Please leave space for extra flags for fds, otherwise Uli will have to
make another sys_waitfd3().



> +long peek_waitpid(pid_t upid, int options)
> +{
> + struct pid *pid = NULL;
> + enum pid_type type;
> + long ret;
> +
> + if (options & ~(WNOHANG|WUNTRACED|WCONTINUED|
> + __WNOTHREAD|__WCLONE|__WALL))
> + return -EINVAL;
> +
> + options |= WNOHANG | WNOWAIT;
> +
> + if (upid == -1)
> + type = PIDTYPE_MAX;
> + else if (upid < 0) {
> + type = PIDTYPE_PGID;
> + pid = find_get_pid(-upid);
> + } else if (upid == 0) {
> + type = PIDTYPE_PGID;
> + pid = get_pid(task_pgrp(current));
> + } else /* upid > 0 */ {
> + type = PIDTYPE_PID;
> + pid = find_get_pid(upid);
> + }
> +
> + ret = do_wait(type, pid, options | WEXITED, NULL, NULL, NULL);
> + put_pid(pid);
> +
> + /* avoid REGPARM breakage on x86: */
> + asmlinkage_protect(4, ret, upid, options);
> + return ret;
> +}

Given that you blinded copied this from sys_wait4(), you may want to at
least try to make sys_wait4() to re-use the new function.
Also, your patch does not apply to latest Linus tree. Which one was the
base?



- Davide

2008-12-09 20:09:27

by Casey Dahlin

[permalink] [raw]
Subject: Re: [RFC PATCH] waitfd: file descriptor to wait on child processes

Davide Libenzi wrote:
> On Tue, 9 Dec 2008, Casey Dahlin wrote:
>
>
>> This is essentially my first kernel patch, so be nice :)
>>
>> Linux already has signalfd, timerfd, and eventfd to expose signals, timers,
>> and events via a file descriptor.

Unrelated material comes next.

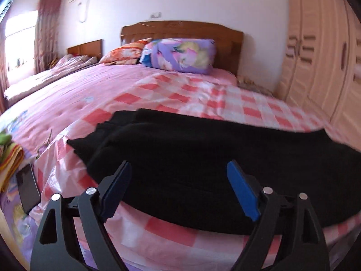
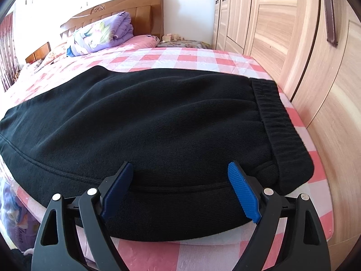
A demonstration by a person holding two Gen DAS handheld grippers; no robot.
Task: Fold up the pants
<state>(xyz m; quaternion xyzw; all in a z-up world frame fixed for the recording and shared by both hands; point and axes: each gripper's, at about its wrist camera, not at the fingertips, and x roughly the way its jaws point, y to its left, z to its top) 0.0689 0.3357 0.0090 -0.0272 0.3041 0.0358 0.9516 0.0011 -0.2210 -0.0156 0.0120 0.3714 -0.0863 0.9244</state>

This patch is a working prototype for a
>> fourth: waitfd. It pretty much does what the name suggests: reading from it
>> yields a series of status ints (as would be written into the second argument
>> of waitpid) for child processes that have changed state. It takes essentially
>> the same arguments as waitpid (for now) and supports the same set of features.
>>
>> This is far from ready for merge. Some things that are wrong with it:
>> * Waitpid's argument scheme probably isn't the best for this. By default it
>> makes it easiest to wait on a single child, which is not often useful in this
>> case. Waiting on all children or children in a particular process group is
>> possible, but not a particular, explicit set of children, which we probably
>> want (and which will complicate the implementation significantly).
>> * The prototype for peek_waitpid is obviously in the wrong place, but I
>> haven't found a good home for it.
>> * Waitid's semantics have slightly altered: passing NULL as the pointer to
>> siginfo_t with WNOWAIT will now return successfully instead of throwing
>> EFAULT. I don't know if that means I broke it or fixed it :)
>> * peek_waitpid may not be required at all now. I can probably trick sys_wait4
>> or sys_waitid into giving me what I want (or I could always just make do_wait
>> non-static).
>>
>> Please provide thoughts.
>>
>
> What's wrong in having a signalfd on SIGCHLD, than doing waitpid() once
> you get the signal? Do you have cases where this wouldn't be OK?
>

When the child doesn't send SIGCHLD (clone() lets you do evil things :)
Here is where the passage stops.